Reputation: 373
I have a Spark dataframe like this:
+-----+-----+-------+--------+
| A |B |2017Q1 | 2017Q2 |
+-----+----------------------+
| 1 | 101| 0.6 | 0.8 |
| 2 | 102| 0.7 | 0.9 |
| 3 | 103| 0.9 | 0.4 |
| ...| ...| ... | ... |
Here the year and quarter columns can be dynamic.
Meaning I might get columns for 2017Q3, 2017Q4 etc as well.
I want to convert the columns values for 2017Q1
and 2017Q2
into rows, like this:
+-----+-----+-------+--------+----+
| A |B |Year | Quarter|Val |
+-----+----------------------+----+
| 1 | 101| 2017 | 1 |0.6 |
| 1 | 101| 2017 | 2 |0.8 |
| 2 | 102| 2017 | 1 |0.7 |
| ...| ...| ... | ... |. |
Can somebody please help me with this. I am using Spark 2.4.4
Upvotes: 1
Views: 534
Reputation: 10406
In Spark SQL, you can create an array containing the values of both quarters. Since you need to remember which value corresponds to which quarter, you can create a struct to bind the index of the quarter with its value. To make it dynamic, you can use a list of the quarters.
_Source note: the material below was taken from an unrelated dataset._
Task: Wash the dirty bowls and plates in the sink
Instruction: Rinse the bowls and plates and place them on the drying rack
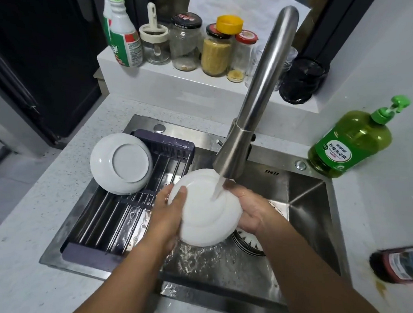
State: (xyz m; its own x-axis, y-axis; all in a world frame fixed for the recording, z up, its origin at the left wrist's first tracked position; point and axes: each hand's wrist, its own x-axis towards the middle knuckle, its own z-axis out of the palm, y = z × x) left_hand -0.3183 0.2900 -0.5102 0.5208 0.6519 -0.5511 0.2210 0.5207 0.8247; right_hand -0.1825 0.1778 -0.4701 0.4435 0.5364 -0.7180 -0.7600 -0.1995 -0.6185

To make it even more generic, we can extract the quarters from the dataframe's column names as follows.
val quarters = df.columns
.filter( _.matches("[0-9]{4}Q[1-4]") ) // all the columns matching the regex
.sorted
df.withColumn("value", explode(array(
quarters.indices.map(i =>
struct(lit(i+1) as "val", col(quarters(i)) as "quarter")
) : _*
)))
.withColumn("Quarter", $"value.quarter")
.withColumn("Val", $"value.val")
.drop( quarters :+ "value" : _*)
EDIT Since it was asked in the comments, here is a (painful) Java version:
// a function to generate struct(lit(i+1) as "val", col(quarters(i)) as "quarter")
public static Column generateStruct(int i, List<String> quarters) {
Column[] columns = {
lit(i+1).alias("val"),
col(quarters.get(i)).alias("quarter")
};
Seq<Column> columnSeq = JavaConverters
.asScalaBufferConverter(Arrays.asList(columns))
.asScala().toSeq();
return struct(columnSeq);
}
List<String> quarters = Arrays.stream(df.columns())
.filter(x -> x.matches("[0-9]{4}Q[1-4]"))
.sorted().collect(Collectors.toList());
List<Column> quarterColumns = new ArrayList<>();
for(int i = 0; i < quarters.size(); i++)
quarterColumns.add(generateStruct(i, quarters));
df
.withColumn("value", explode(array(
JavaConverters.asScalaBufferConverter(quarterColumns).asScala().toSeq()
)))
.withColumn("Quarter", col("value.quarter"))
.withColumn("Val", col("value.val"))
.drop(JavaConverters.asScalaBufferConverter(quarters).asScala().toSeq())
.drop("value");
Upvotes: 2